=== Section Start ===

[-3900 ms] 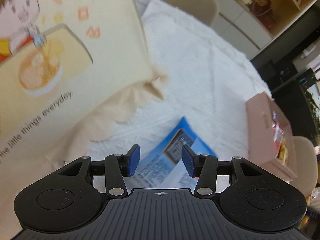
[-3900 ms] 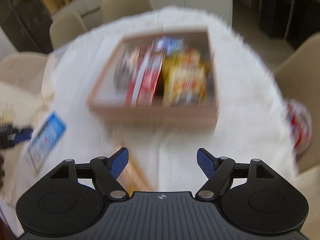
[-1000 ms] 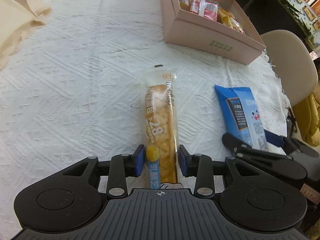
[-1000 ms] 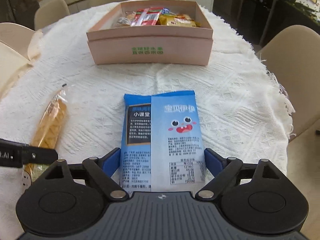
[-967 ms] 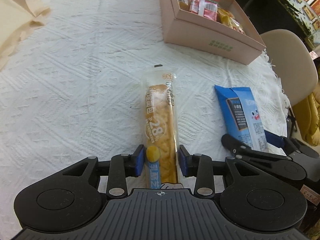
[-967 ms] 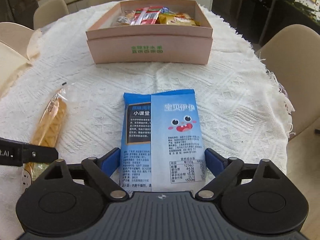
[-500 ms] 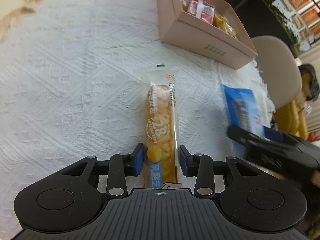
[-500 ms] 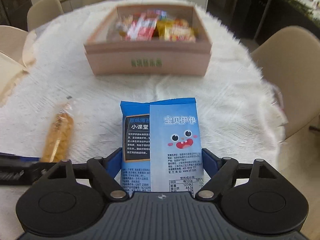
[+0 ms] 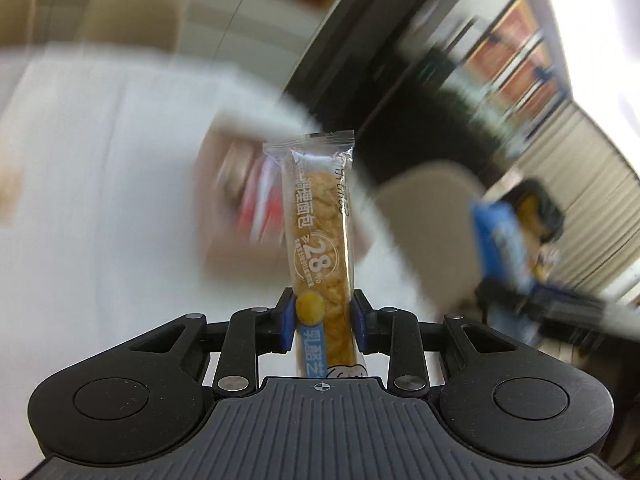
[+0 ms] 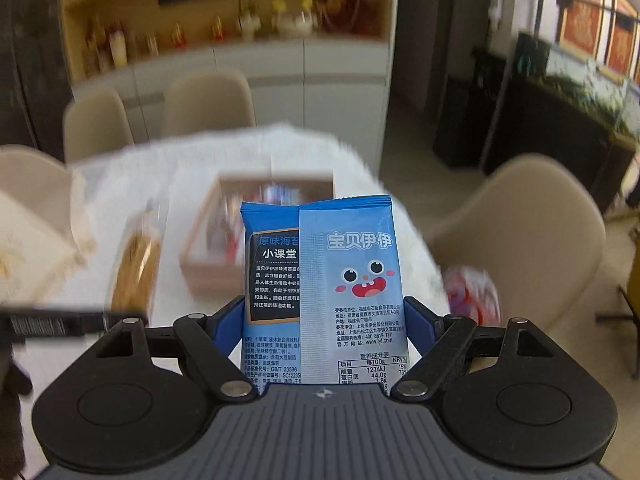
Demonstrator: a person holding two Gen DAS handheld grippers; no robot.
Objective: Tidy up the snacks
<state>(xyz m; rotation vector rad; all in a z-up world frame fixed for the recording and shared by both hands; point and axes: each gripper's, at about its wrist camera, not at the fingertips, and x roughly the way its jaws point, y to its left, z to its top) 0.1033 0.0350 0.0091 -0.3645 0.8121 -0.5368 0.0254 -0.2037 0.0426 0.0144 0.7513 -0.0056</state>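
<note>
My left gripper (image 9: 322,320) is shut on a long clear bread packet (image 9: 322,232) and holds it upright in the air. My right gripper (image 10: 324,324) is shut on a blue seaweed snack packet (image 10: 324,280) and holds it raised above the table. The pink snack box (image 10: 208,268) with several packets inside lies ahead, blurred; it also shows behind the bread in the left wrist view (image 9: 228,216). The bread packet (image 10: 136,272) and the left gripper show at the left of the right wrist view. The blue packet (image 9: 500,248) shows at the right of the left wrist view.
A white tablecloth (image 10: 200,168) covers the round table. Beige chairs (image 10: 528,232) stand around it. A red and white packet (image 10: 472,292) lies at the table's right edge. A cream cloth (image 10: 28,240) lies at the left. A shelf cabinet (image 10: 224,20) stands behind.
Both grippers have lifted their packets off the table and tilted upward. The box now appears farther and lower. Both views are blurred by motion.
</note>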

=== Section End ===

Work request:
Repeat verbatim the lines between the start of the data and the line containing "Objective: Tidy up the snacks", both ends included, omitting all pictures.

Answer area:
[-3900 ms] 
[-3900 ms] 
[-1000 ms] 
[-1000 ms] 
[-967 ms] 
[-967 ms] 
[-500 ms] 
[-500 ms] 
[+0 ms] 
[+0 ms] 
Demonstrator: a person holding two Gen DAS handheld grippers; no robot.
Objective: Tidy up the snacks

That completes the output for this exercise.